Tuesday, March 27, 2007

SONG: "Thou Shalt Always Kill" - Dan Le Sac vs. Scroobius Pip (2007)

This track is currently doing the online blogging rounds, accumulating a level of excitement so shrill that pretty soon dogs are going to come running. Zane Lowe and John Kennedy have both picked up on it, and the word-of-mouth buzz is spreading like wildfire. So far, so predictable. However, for once there’s good reason for the hype.

What really marks this record out for me is its sheer ball-busting audacity. It’s a simple enough premise on paper: a quintessential world-to-rights British street-rant in the form of a scathing modern scripture, set to what sounds suspiciously like Nintendo GameBoy music (remember the intro to Beck’s happy-clappy summer anthem Girl? It’s a bit like that, with added diatribes). Consequently, the song comes across like a deranged subculture-hybrid of Everybody’s Free to Wear Sunscreen and the Bodyrockers’ I Like the Way, as re-imagined by Al Franken or Zack de la Rocha.
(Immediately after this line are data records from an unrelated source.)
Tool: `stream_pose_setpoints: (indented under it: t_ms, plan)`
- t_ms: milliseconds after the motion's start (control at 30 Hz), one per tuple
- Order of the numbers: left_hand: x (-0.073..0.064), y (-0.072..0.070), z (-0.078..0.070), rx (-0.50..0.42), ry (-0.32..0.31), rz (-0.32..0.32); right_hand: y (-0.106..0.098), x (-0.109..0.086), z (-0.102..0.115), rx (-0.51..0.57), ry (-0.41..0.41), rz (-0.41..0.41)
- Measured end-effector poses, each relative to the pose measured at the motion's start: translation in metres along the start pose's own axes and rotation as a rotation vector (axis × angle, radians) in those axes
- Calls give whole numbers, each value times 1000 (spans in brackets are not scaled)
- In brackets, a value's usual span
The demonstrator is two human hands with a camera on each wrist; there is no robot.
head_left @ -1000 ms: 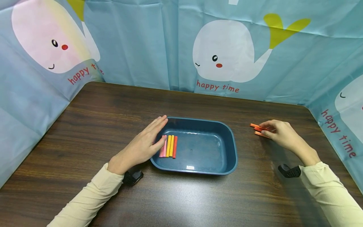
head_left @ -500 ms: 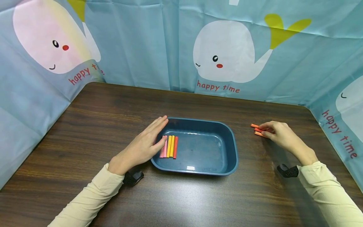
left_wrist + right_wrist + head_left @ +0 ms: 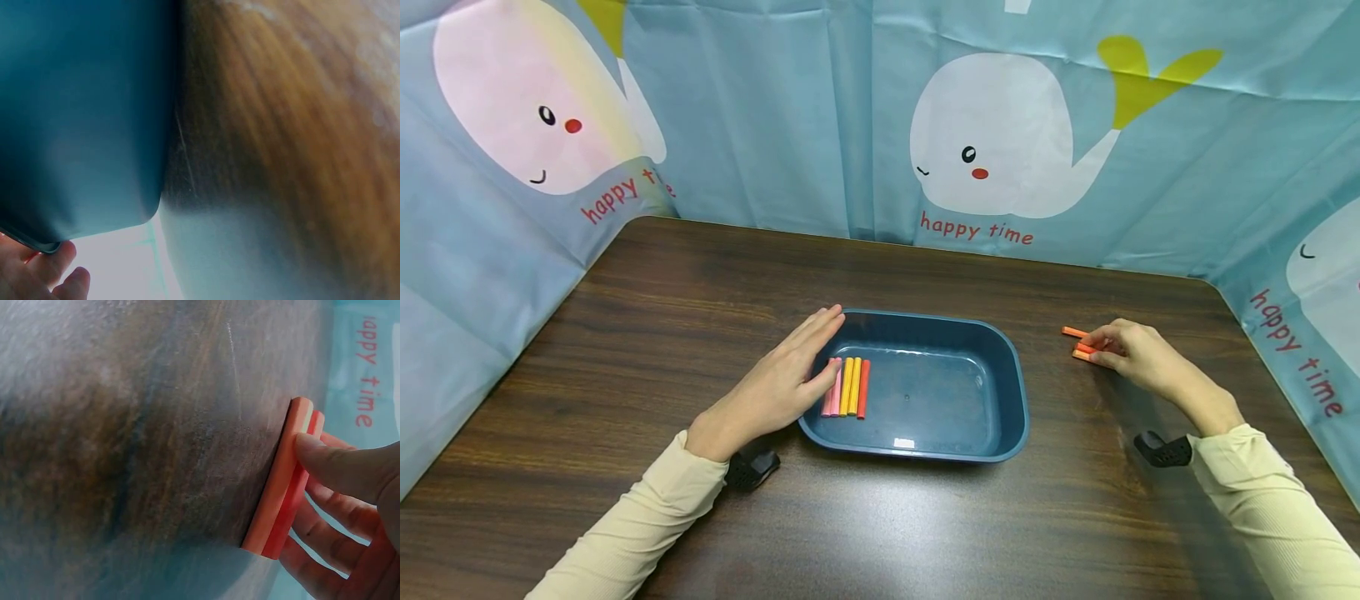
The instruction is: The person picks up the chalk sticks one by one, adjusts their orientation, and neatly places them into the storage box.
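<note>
My left hand (image 3: 775,383) rests over the left rim of a dark blue plastic tray (image 3: 917,457), its fingers straight along the rim and its thumb inside. Under and beside the thumb, pink chalk sticks (image 3: 835,400), yellow chalk sticks (image 3: 853,387) and a red-orange chalk stick (image 3: 863,392) lie in a row. On the table at the right, my right hand (image 3: 1142,358) pinches two sticks side by side: an orange chalk stick (image 3: 278,487) against the thumb and a red chalk stick (image 3: 289,509) against the fingers. Another orange chalk stick (image 3: 1073,332) lies just behind them, partly covered by the fingers.
The tray stands mid-table on a dark wood-grain table (image 3: 700,275). A light blue curtain (image 3: 775,117) printed with whales hangs behind and along both sides. A black wrist mount (image 3: 1163,450) sits under the right wrist, another (image 3: 752,471) under the left.
My right hand has brought the red chalk stick up against the nearer orange one, closing the gap between them. The left hand and tray keep their places.
</note>
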State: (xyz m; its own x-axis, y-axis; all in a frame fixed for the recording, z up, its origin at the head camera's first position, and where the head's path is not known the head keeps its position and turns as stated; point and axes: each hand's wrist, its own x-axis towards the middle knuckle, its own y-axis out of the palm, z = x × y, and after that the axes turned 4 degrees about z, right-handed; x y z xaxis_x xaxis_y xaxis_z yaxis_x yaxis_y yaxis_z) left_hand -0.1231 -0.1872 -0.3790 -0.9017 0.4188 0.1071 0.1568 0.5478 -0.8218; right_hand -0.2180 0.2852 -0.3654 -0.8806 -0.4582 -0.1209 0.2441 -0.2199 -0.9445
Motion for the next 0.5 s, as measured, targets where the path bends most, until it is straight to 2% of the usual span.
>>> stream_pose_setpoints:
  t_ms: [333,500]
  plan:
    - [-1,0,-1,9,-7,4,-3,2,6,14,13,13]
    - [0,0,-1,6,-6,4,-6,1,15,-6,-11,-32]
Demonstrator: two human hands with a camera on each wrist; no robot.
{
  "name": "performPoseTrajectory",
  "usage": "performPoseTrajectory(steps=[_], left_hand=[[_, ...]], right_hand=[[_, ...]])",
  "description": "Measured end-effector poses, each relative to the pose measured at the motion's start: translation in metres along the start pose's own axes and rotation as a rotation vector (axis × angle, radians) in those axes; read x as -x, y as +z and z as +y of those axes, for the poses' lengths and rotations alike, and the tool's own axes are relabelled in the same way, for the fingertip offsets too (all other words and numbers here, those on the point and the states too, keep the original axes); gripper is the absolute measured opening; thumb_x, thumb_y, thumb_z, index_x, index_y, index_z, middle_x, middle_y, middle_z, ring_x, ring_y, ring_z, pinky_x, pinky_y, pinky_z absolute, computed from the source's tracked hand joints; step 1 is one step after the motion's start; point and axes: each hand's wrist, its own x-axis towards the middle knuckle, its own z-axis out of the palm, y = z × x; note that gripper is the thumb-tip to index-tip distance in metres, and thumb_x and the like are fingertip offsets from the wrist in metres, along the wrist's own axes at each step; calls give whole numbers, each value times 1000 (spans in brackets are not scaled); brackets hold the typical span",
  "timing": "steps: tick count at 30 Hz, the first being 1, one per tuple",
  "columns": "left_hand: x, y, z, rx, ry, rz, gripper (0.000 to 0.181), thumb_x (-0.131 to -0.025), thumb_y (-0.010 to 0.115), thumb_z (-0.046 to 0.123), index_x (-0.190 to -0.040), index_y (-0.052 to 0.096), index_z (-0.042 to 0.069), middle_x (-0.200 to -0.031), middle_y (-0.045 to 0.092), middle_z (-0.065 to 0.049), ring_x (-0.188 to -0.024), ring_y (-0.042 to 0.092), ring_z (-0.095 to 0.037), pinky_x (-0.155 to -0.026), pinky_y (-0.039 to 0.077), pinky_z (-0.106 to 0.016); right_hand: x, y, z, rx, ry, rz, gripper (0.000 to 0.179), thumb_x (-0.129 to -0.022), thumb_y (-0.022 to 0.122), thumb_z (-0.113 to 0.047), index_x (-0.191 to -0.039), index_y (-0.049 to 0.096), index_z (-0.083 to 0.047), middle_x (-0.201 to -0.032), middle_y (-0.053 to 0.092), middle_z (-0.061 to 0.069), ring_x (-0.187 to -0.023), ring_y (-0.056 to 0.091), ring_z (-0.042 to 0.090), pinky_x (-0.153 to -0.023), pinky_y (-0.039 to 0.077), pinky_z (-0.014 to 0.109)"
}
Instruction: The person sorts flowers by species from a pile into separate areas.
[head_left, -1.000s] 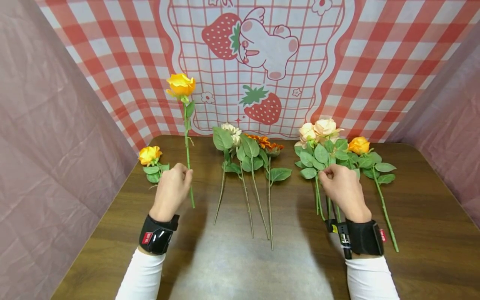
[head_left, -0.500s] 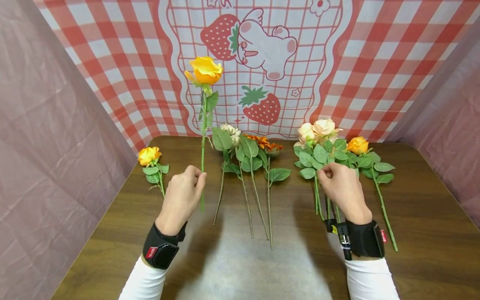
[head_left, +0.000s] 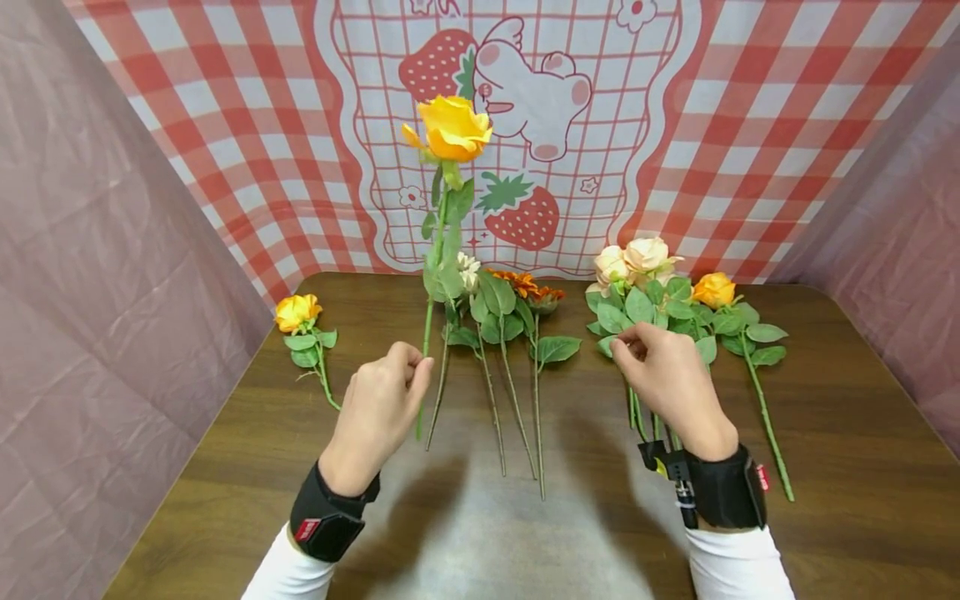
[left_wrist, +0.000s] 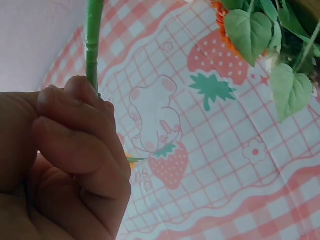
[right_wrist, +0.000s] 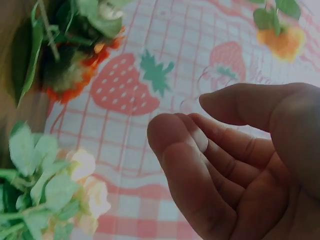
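Observation:
My left hand [head_left: 378,412] pinches the green stem of a yellow rose [head_left: 453,129] between thumb and fingers. The rose stands upright, its bloom high in front of the backdrop. In the left wrist view the stem [left_wrist: 93,45] rises from the curled fingers. My right hand [head_left: 671,387] hovers over the stems of the cream roses [head_left: 647,257]. Its fingers are loosely bent, and the right wrist view shows a gap between thumb and index finger [right_wrist: 187,172] with nothing in it.
Several white and orange flowers [head_left: 517,283] lie mid-table, stems toward me. Another yellow rose [head_left: 297,312] lies at the left, and an orange-yellow rose [head_left: 714,290] at the right. A checked strawberry cloth [head_left: 757,125] hangs behind the wooden table [head_left: 600,533].
My left hand has carried the yellow rose rightward and closer, so its bloom looks larger and higher. The right hand has shifted slightly left, its fingers a little looser.

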Motion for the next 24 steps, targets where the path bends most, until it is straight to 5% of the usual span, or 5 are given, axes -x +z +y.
performPoseTrajectory(steps=[12,24], left_hand=[[4,1,12,30,53,15,13,-91,70,8,-87,59,3,-66,65,-3,-52,54,-10,-48,44,-27],[10,14,26,132,232,48,17,-86,74,1,-90,57,2,-69,65,-2,-55,58,-8,-49,46,-22]], right_hand=[[7,10,-37,-36,-170,-87,8,-92,67,-10,-95,72,-5,-78,70,3,-65,60,11,-60,50,32],[20,34,-77,-411,-286,-180,33,-98,63,-12,-130,62,-6,-88,66,-2,-64,55,2,-58,49,23]])
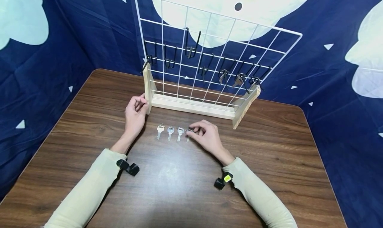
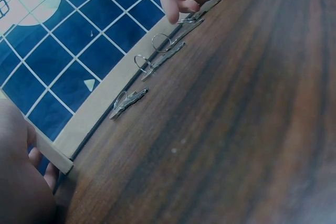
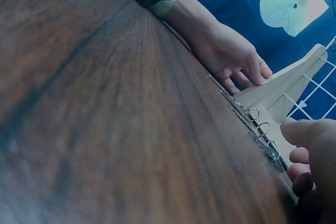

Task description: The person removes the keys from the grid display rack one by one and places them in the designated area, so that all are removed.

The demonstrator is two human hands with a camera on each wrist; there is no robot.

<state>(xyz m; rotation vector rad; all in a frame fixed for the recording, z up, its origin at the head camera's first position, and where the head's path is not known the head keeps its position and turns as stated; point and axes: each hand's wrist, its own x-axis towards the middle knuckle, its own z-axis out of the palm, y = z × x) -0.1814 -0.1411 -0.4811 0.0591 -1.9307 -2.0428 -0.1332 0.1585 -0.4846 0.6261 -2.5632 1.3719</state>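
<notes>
My left hand (image 1: 136, 113) grips the left wooden side piece (image 1: 147, 88) of a white wire grid rack (image 1: 191, 103), its fingertips partly hidden behind the wood. Beside the rack's base, a row of metal keys with rings lies on the table: a left key (image 1: 160, 130), a middle key (image 1: 170, 131) and another key (image 1: 180, 131). At the row's right end my right hand (image 1: 207, 134) has its thumb and index finger curled about the ring of a fourth key (image 1: 188, 139), which the fingers partly cover.
Black hooks (image 1: 191, 50) hang on the grid, several with keys (image 1: 238, 81) on them. The right wooden side piece (image 1: 246, 105) stands on the brown table (image 1: 173, 194). Behind is a dark blue cloth (image 1: 98, 31) with white shapes.
</notes>
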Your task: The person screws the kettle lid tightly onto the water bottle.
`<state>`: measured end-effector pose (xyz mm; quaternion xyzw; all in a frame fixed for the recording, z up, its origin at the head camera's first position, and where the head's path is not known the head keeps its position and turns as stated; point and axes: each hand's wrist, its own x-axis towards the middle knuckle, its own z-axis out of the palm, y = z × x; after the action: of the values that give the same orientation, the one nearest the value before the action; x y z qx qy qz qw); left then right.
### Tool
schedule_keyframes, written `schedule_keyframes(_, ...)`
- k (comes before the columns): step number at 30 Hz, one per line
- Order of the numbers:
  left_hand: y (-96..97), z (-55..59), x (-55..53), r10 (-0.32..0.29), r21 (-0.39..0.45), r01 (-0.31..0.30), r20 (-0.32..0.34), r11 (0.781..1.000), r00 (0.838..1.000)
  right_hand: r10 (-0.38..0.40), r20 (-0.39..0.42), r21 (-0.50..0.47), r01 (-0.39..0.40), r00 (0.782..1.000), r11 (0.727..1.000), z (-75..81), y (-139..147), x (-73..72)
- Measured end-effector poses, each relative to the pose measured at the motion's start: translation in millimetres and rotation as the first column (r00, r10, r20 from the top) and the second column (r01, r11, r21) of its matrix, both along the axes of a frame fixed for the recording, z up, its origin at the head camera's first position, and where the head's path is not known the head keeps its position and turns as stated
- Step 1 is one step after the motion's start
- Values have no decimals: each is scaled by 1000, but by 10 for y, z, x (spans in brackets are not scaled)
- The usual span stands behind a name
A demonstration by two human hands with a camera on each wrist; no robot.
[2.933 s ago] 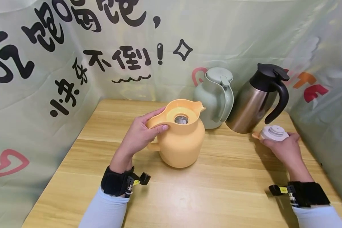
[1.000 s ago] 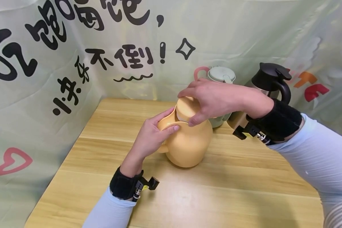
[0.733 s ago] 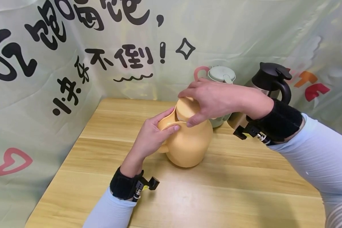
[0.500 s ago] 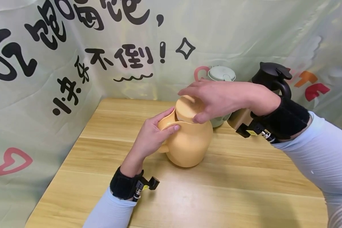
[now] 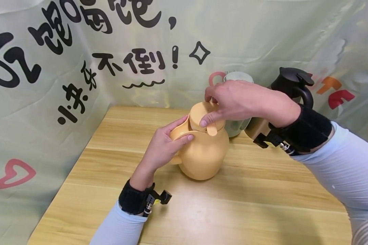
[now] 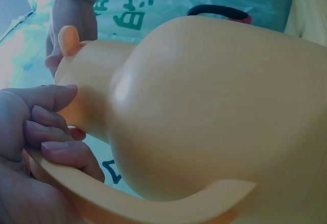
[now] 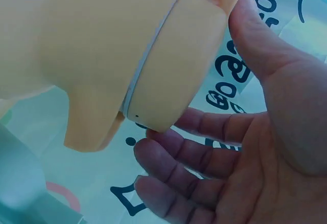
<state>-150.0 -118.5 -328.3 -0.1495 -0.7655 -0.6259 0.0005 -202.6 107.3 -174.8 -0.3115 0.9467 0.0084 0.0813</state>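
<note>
A yellow-orange thermos jug stands upright on the wooden table. Its round lid sits in the mouth, lever tab pointing to the near side. My left hand grips the upper handle end and rim; in the left wrist view its fingers curl round the handle. From above, my right hand holds the lid between thumb and fingers. The right wrist view shows the thumb beside the lever and fingertips at the opposite edge of the lid.
Behind the right hand stands a pale green jug, partly hidden. To its right is a steel jug with a black top, its body mostly covered by my right arm. A printed cloth hangs behind the table.
My right hand has brought the lid from the table's right side onto the jug mouth. Since then the lid's lever has turned from the right toward the near side, and my thumb has shifted left.
</note>
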Motion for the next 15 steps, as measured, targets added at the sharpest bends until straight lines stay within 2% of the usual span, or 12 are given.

Of course, deifying either the track or its authors is exactly the kind of false idolatory its tirade aims to skewer (“Thou shalt not put musicians and recording artists on ridiculous pedestals no matter how great they are or were”, the bearded rapper proclaims, before reeling off a riotous list of sacred cows and spitting: “The next big thing? JUST A BAND”). Clearly Le Sac and Pip have pre-empted perceptions of both themselves and their music which might arise from such antagonism, in turn covering their asses from all angles. Hell, even the notion of a critical review itself becomes utterly redundant in light of their confrontational ‘kill your idols’ stance. However, I had to sit down and blast out my thoughts on the track as it’s sent my head spinning, and as far as I’m concerned these things just don’t come along often enough nowadays.

The brilliant thing about this record is the way that its polemic is underscored by a self-reflexive personal slant, as if the nihilism of its worldview can only be validated through the hopelessness of an individual perspective (“Thou shalt not go into the woods with your boyfriend’s best friend, take drugs and cheat on him”, states one disarmingly personal appeal; “Thou shalt not fall in love so easily”). More broadly, this ideological push-pull adds a fascinating political dimension to the rabble-rousing, one whose beating heart cries out for tolerance and compassion in a world gone to hell. The song’s scattershot lyrics are the verbal equivalent of machine-gun fire, espousing feminist ethics (“Thou shalt not use poetry, art or music to get into girls’ pants; use it to get into their heads”), pleas for religious tolerance (“Thou shalt give equal worth to tragedies that occur in non-English speaking countries as to those that occur in English speaking countries”) and cultural action (“Thou shalt not buy Nestlé products”). It is a blistering indictment of mass media, trash culture and a society obsessed with its own inherent vacuity. It is alternately hilarious (“Thou shalt not judge a book by its cover; thou shalt not judge Lethal Weapon by Danny Glover”), cutting (“Thou shalt not think that any male over the age of 30 that plays with a child that is not their own is a paedophile; some people are just nice”) and flat-out bang-on (“Thou shalt not read NME”).

Indeed, if there’s contradiction to be found in its logic then that’s precisely the point: they aren’t giving you the answers, they want you to figure them out for yourself (“When I say ‘Hey’, thou shalt not say ‘Ho’ / When I say ‘Hip’, thou shalt not say ‘Hop’”). Tired of mindless submission, the overriding message that the song screams loud and clear is for people wake the fuck up and open their eyes. Stop believing what people tell you. Do not automatically buy whatever it is they’re selling. Do not consume information unquestioningly and without conscience. Refuse, refute, resist – but above all else, for god’s sake, do something.

On a personal level this chimes perfectly with the direction my own writing has been heading of late. Its libertarian rhetoric directly echoes the despairing tone of the social comment pieces in the forthcoming fanzine Action-Reaction, and slots in nicely with the overriding themes of my animated series Modern Life is Rubbish. Angry and empathetic, Thou Shalt Always Kill is a bold and breathtaking statement of intent – a searing entreaty towards political action through personal empowerment. It is a vision for a better world, and a mouthwatering introduction to the kind of things we can hopefully expect from this duo in future (on another track, Pip reads a letter from God while Le Sac spins a sample from Radiohead’s Planet Telex. Sweet baby Moses, that’s big thinking).

If South Park’s underlying ideology were summarised in song it would sound exactly like this. A genuine underground classic, my only fear is that this magnificent record will meet with the fate of all cultural artefacts swallowed up by the homogenous void of the mainstream and become just another commodity for passive consumption by the exact same people it vilifies. In a knowing act of self-destruction, the record implodes before providing any concrete answers, ending with the resolute assertion that above all else, “Thou shalt always kill”. On this song, Le Sac and Pip do just that. But hey, don’t take anything said here too seriously – after all, they’re just a band.